_TASK ITEM_
From the data, copy out every line in which the word "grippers" appears.

=====

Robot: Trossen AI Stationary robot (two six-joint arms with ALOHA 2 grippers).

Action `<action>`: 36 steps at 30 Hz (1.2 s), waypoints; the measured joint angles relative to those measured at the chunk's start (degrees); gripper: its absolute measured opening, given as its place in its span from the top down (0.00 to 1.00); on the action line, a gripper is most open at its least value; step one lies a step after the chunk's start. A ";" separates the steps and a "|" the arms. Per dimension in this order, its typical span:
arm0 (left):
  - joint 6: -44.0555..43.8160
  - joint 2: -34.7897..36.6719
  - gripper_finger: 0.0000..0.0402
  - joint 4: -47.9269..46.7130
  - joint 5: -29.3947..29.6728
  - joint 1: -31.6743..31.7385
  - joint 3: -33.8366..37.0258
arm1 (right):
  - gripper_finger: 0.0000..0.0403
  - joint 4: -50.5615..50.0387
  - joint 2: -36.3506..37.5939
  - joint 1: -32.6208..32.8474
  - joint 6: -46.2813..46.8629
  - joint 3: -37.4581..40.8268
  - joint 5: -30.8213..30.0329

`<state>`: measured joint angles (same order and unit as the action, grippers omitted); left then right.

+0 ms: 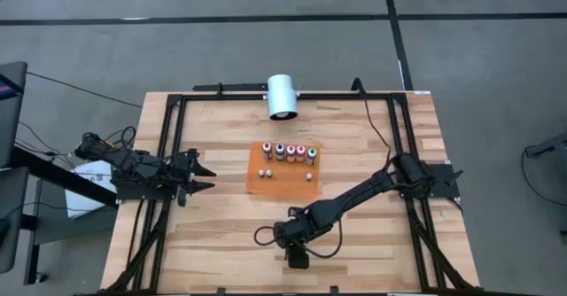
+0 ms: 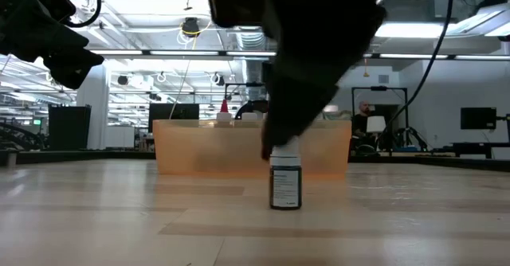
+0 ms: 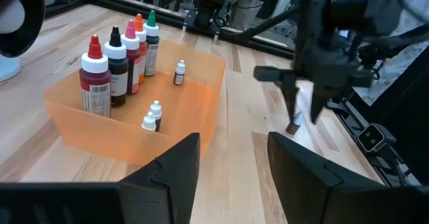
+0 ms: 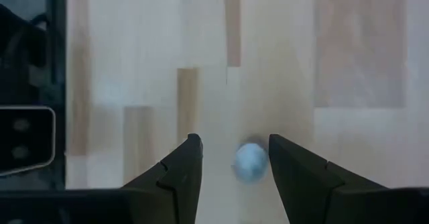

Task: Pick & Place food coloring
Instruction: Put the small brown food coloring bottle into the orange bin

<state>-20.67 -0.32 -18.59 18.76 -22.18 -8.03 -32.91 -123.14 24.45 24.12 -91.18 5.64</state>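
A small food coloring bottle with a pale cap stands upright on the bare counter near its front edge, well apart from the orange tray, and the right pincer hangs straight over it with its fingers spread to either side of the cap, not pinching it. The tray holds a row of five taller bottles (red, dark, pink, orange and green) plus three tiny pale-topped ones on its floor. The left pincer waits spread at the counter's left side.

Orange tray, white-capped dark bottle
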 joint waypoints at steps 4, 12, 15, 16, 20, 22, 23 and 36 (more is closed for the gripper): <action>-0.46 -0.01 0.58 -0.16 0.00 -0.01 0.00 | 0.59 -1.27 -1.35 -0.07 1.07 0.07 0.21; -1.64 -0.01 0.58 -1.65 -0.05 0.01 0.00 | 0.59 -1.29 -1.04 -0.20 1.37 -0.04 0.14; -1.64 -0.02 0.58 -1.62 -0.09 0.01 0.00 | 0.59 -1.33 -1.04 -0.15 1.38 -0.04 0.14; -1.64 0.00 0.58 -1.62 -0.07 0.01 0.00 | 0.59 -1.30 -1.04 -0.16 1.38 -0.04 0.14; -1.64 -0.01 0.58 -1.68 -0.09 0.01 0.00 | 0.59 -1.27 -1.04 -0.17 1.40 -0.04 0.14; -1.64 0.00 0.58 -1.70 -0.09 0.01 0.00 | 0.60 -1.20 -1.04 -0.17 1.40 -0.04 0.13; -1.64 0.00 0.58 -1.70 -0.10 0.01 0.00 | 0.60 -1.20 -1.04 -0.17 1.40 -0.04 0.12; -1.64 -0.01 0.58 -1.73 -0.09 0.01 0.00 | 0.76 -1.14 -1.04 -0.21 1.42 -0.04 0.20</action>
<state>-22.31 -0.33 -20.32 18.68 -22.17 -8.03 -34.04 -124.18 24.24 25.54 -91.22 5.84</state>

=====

_ANSWER TO THE PROBLEM_
Robot: Trossen AI Stationary robot (two six-joint arms with ALOHA 2 grippers).
`<state>`: measured joint angles (same order and unit as the action, grippers omitted); left then right.

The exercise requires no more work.